Sign in to follow this  
Followers 0
crazycrash

Search for corrupted files, memory allocation problem

5 posts in this topic

#1 ·  Posted (edited)

Hey guys

I'm currently writing a macro to try and find out which files where corrupted due to so far unknown reasons. The files contain over 99% NULL's. I am thus going through all the files and calculating the percentage of NULL's so I can quickly spot those corrupted files in my file jungle. The problem I now have is that as soon as I have a file of lets say 100mb Autoit runs out of memory....

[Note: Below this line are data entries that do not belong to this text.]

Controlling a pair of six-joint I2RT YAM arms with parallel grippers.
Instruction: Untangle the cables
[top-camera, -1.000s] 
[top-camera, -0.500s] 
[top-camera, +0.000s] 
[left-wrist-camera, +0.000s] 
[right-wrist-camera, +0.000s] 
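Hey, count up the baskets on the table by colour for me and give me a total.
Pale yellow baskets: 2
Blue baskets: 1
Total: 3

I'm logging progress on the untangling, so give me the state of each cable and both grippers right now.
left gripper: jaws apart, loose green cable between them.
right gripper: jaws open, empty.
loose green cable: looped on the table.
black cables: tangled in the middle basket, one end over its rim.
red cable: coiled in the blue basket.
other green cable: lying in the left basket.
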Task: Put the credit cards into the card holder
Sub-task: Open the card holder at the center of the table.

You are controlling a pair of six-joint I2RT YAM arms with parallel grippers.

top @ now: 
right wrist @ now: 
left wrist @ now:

Thanks for the help/recommendations!

Cheers,

Adrian

#cs ----------------------------------------------------------------------------
AutoIt Version: 3.3.6.1
Author:      Adrian
#ce ----------------------------------------------------------------------------

$logfile = FileOpen("filelist.txt", 1)
; Check if file opened for writing OK
If $logfile = -1 Then
    MsgBox(0, "Error", "Unable to open file.")
    Exit
EndIf

$CurrentDir = @WorkingDir
$FilesInFolder = _DriveList(@WorkingDir, 2)
ProgressOn("Parsing Directory", "Progress:", "Working...")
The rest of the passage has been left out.